EXERCISE: Apart from the images, reproduce all of the data word for word.

SUPPLIED MATERIAL:
===
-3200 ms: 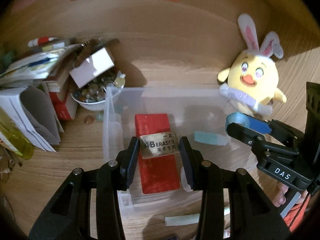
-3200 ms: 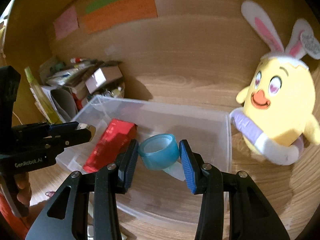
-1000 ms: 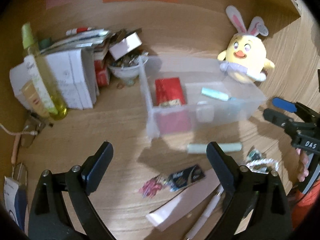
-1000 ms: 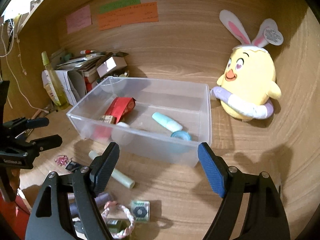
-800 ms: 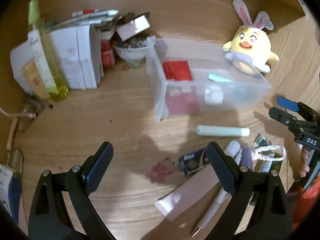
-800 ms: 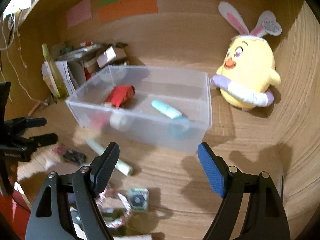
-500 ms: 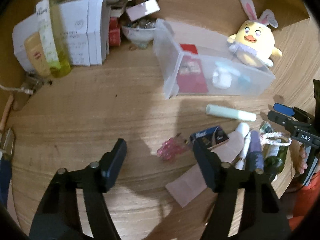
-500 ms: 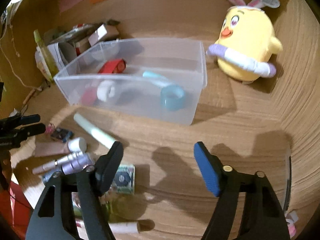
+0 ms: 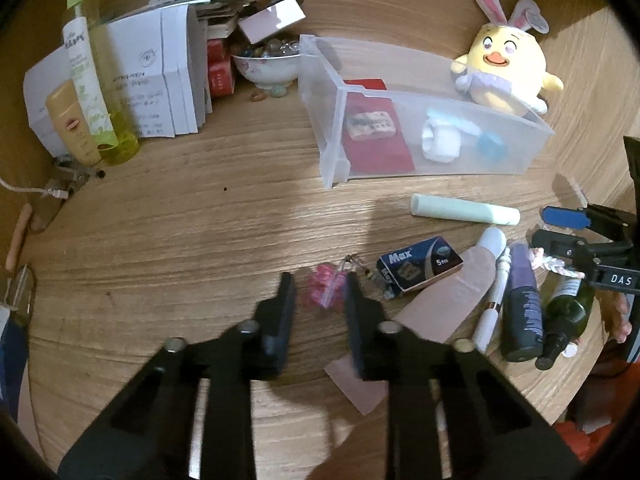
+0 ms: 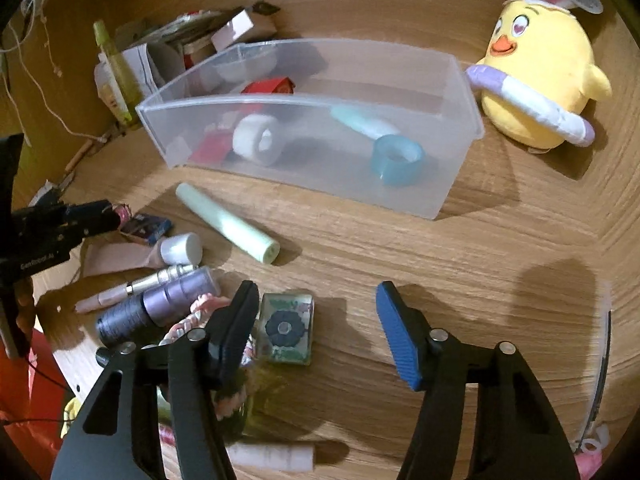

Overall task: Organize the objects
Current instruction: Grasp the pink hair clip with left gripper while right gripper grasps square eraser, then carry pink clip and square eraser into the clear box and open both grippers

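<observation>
A clear plastic bin holds a red packet, an eraser, a white tape roll, a blue tape roll and a mint tube. My left gripper stands low over the table, its jaws narrowed around a small pink charm; whether the pads touch it is unclear. My right gripper is open over a square flower-print tile.
A mint stick, a blue Max box, a pink tube, pens, a purple bottle, a green bottle and a braided ring lie loose in front of the bin. A yellow plush chick, books, a bowl and bottles stand behind.
Both grippers let go of the eraser and the blue tape in the bin, drew back and dropped low. My left jaws narrowed around the pink charm; my right came over the tile.
</observation>
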The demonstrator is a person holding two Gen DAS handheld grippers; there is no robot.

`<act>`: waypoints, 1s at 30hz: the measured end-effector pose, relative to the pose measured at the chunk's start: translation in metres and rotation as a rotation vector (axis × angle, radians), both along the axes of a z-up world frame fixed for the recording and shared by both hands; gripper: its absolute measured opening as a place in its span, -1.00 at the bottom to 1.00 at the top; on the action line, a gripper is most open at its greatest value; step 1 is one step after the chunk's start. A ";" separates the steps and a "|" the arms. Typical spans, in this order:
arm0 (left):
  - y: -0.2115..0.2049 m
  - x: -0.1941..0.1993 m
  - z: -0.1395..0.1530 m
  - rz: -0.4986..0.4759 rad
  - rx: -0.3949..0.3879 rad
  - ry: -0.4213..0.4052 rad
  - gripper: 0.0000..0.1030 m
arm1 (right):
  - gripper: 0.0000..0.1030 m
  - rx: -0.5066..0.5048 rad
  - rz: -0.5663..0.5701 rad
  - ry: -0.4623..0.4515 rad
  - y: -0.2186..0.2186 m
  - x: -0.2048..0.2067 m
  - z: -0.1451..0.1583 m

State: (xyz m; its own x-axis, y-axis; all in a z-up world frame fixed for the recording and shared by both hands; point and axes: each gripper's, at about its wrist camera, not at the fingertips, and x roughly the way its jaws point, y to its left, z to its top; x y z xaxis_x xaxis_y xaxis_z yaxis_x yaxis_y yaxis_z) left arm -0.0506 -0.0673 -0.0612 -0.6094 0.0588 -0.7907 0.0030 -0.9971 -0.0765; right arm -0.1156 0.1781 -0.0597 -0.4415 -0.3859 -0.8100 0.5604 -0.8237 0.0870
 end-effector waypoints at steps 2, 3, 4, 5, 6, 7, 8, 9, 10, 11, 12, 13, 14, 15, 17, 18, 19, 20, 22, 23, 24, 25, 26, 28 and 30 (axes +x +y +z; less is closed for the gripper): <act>-0.001 -0.001 0.000 0.001 0.013 0.001 -0.62 | 0.00 0.007 0.001 0.004 0.000 0.001 0.000; -0.002 -0.001 0.000 0.004 0.016 0.001 -0.62 | -0.03 0.007 0.001 0.004 0.000 0.000 0.000; -0.002 -0.002 0.001 0.007 0.018 0.003 -0.62 | -0.11 0.010 0.001 0.006 0.000 0.000 0.000; -0.003 -0.002 0.001 0.012 0.021 0.007 -0.62 | -0.25 0.014 0.001 0.009 0.000 0.000 0.000; -0.004 -0.002 0.002 0.015 0.027 0.010 -0.62 | -0.32 0.018 0.001 0.012 0.001 -0.001 0.000; -0.005 -0.002 0.004 0.017 0.037 0.016 -0.62 | -0.46 0.024 0.000 0.016 0.002 -0.001 0.000; -0.007 -0.003 0.007 0.022 0.045 0.025 -0.62 | -0.56 0.027 0.000 0.019 0.003 -0.001 -0.001; -0.008 -0.004 0.008 0.026 0.047 0.031 -0.62 | -0.56 0.029 -0.002 0.023 0.003 -0.002 -0.001; -0.009 -0.004 0.011 0.030 0.049 0.038 -0.62 | -0.56 0.026 -0.005 0.025 0.004 -0.003 -0.001; -0.009 -0.006 0.013 0.032 0.054 0.045 -0.62 | -0.56 0.024 -0.008 0.029 0.005 -0.004 -0.002; -0.009 -0.007 0.016 0.033 0.057 0.051 -0.62 | -0.56 0.021 -0.016 0.033 0.006 -0.005 -0.003; -0.009 -0.008 0.018 0.034 0.056 0.057 -0.62 | -0.56 0.017 -0.023 0.035 0.006 -0.006 -0.003; -0.009 -0.009 0.020 0.035 0.057 0.065 -0.62 | -0.56 0.009 -0.027 0.037 0.007 -0.008 -0.004; -0.007 -0.009 0.022 0.034 0.059 0.071 -0.62 | -0.56 0.001 -0.034 0.036 0.008 -0.010 -0.003; -0.006 -0.011 0.028 0.032 0.064 0.091 -0.62 | -0.56 -0.017 -0.047 0.035 0.011 -0.014 -0.003; -0.006 -0.011 0.031 0.031 0.066 0.098 -0.62 | -0.56 -0.023 -0.052 0.035 0.011 -0.016 -0.003; -0.006 -0.012 0.033 0.030 0.070 0.107 -0.62 | -0.56 -0.035 -0.059 0.034 0.013 -0.018 -0.002; -0.005 -0.014 0.035 0.029 0.073 0.113 -0.62 | -0.56 -0.046 -0.063 0.033 0.014 -0.021 -0.001; -0.003 -0.017 0.037 0.030 0.078 0.119 -0.62 | -0.56 -0.064 -0.071 0.034 0.015 -0.026 0.001; -0.003 -0.019 0.037 0.029 0.082 0.120 -0.62 | -0.56 -0.073 -0.074 0.037 0.016 -0.027 0.002; -0.002 -0.020 0.038 0.030 0.088 0.122 -0.62 | -0.56 -0.079 -0.075 0.041 0.016 -0.028 0.003; -0.002 -0.020 0.039 0.030 0.091 0.125 -0.62 | -0.56 -0.086 -0.073 0.044 0.016 -0.029 0.004; -0.001 -0.020 0.041 0.030 0.093 0.129 -0.62 | -0.56 -0.090 -0.071 0.049 0.016 -0.028 0.006; 0.000 -0.021 0.046 0.028 0.097 0.146 -0.62 | -0.56 -0.103 -0.069 0.059 0.017 -0.026 0.010; 0.002 -0.022 0.052 0.027 0.100 0.160 -0.62 | -0.56 -0.116 -0.068 0.065 0.019 -0.025 0.013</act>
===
RESPONSE TO THIS TASK:
-3200 ms: 
-3200 ms: 
-1000 ms: 
-1000 ms: 
-800 ms: 
-800 ms: 
-500 ms: 
-500 ms: 
+0 ms: 
+0 ms: 

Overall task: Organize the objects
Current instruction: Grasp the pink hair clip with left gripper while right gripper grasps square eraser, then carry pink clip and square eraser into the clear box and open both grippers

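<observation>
A clear plastic bin holds a red packet, an eraser, a white tape roll, a blue tape roll and a mint tube. My left gripper stands low over the table, its jaws narrowed around a small pink charm; whether the pads touch it is unclear. My right gripper is open over a square flower-print tile.
A mint stick, a blue Max box, a pink tube, pens, a purple bottle, a green bottle and a braided ring lie loose in front of the bin. A yellow plush chick, books, a bowl and bottles stand behind.
Both grippers let go of the eraser and the blue tape in the bin, drew back and dropped low. My left jaws narrowed around the pink charm; my right came over the tile.
</observation>
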The demonstrator is a person holding two Gen DAS handheld grippers; there is no robot.

`<act>`: waypoints, 1s at 30hz: the measured end-effector pose, relative to the pose measured at the chunk's start: translation in metres and rotation as a rotation vector (axis × angle, radians), both along the axes of a z-up world frame fixed for the recording and shared by both hands; gripper: its absolute measured opening as a place in its span, -1.00 at the bottom to 1.00 at the top; on the action line, a gripper is most open at its greatest value; step 1 is one step after the chunk's start. A ";" separates the steps and a "|" the arms. Typical spans, in this order:
arm0 (left):
  - y: -0.2115..0.2049 m
  - x: -0.1941..0.1993 m
  - z: -0.1395..0.1530 m
  - rz: -0.4986..0.4759 rad
  - rx: -0.3949..0.3879 rad
  - ry: -0.4213..0.4052 rad
  - gripper: 0.0000..0.1030 m
arm1 (right):
  - gripper: 0.0000..0.1030 m
  - rx: -0.5066..0.5048 rad
  - rz: -0.5663..0.5701 rad
  - ry: -0.4623..0.4515 rad
  - y: -0.2186..0.2186 m
  - x: -0.2048..0.2067 m
  - z: -0.1451..0.1583 m

State: (xyz m; its own x-axis, y-axis; all in a z-up world frame fixed for the recording and shared by both hands; point and axes: each gripper's, at about its wrist camera, not at the fingertips, and x roughly the way its jaws point, y to its left, z to its top; x y z xaxis_x xaxis_y xaxis_z yaxis_x yaxis_y yaxis_z) left arm -0.0506 -0.0673 -0.0612 -0.6094 0.0588 -0.7907 0.0030 -0.9971 -0.0765; right arm -0.1156 0.1781 -0.0597 -0.4415 -0.3859 -0.8100 0.5604 -0.8237 0.0870
 end-effector waypoints at steps 2, 3, 4, 5, 6, 7, 8, 9, 10, 11, 12, 13, 14, 15, 17, 18, 19, 20, 22, 23, 24, 25, 26, 28 and 30 (axes +x +y +z; less is closed for the gripper): <act>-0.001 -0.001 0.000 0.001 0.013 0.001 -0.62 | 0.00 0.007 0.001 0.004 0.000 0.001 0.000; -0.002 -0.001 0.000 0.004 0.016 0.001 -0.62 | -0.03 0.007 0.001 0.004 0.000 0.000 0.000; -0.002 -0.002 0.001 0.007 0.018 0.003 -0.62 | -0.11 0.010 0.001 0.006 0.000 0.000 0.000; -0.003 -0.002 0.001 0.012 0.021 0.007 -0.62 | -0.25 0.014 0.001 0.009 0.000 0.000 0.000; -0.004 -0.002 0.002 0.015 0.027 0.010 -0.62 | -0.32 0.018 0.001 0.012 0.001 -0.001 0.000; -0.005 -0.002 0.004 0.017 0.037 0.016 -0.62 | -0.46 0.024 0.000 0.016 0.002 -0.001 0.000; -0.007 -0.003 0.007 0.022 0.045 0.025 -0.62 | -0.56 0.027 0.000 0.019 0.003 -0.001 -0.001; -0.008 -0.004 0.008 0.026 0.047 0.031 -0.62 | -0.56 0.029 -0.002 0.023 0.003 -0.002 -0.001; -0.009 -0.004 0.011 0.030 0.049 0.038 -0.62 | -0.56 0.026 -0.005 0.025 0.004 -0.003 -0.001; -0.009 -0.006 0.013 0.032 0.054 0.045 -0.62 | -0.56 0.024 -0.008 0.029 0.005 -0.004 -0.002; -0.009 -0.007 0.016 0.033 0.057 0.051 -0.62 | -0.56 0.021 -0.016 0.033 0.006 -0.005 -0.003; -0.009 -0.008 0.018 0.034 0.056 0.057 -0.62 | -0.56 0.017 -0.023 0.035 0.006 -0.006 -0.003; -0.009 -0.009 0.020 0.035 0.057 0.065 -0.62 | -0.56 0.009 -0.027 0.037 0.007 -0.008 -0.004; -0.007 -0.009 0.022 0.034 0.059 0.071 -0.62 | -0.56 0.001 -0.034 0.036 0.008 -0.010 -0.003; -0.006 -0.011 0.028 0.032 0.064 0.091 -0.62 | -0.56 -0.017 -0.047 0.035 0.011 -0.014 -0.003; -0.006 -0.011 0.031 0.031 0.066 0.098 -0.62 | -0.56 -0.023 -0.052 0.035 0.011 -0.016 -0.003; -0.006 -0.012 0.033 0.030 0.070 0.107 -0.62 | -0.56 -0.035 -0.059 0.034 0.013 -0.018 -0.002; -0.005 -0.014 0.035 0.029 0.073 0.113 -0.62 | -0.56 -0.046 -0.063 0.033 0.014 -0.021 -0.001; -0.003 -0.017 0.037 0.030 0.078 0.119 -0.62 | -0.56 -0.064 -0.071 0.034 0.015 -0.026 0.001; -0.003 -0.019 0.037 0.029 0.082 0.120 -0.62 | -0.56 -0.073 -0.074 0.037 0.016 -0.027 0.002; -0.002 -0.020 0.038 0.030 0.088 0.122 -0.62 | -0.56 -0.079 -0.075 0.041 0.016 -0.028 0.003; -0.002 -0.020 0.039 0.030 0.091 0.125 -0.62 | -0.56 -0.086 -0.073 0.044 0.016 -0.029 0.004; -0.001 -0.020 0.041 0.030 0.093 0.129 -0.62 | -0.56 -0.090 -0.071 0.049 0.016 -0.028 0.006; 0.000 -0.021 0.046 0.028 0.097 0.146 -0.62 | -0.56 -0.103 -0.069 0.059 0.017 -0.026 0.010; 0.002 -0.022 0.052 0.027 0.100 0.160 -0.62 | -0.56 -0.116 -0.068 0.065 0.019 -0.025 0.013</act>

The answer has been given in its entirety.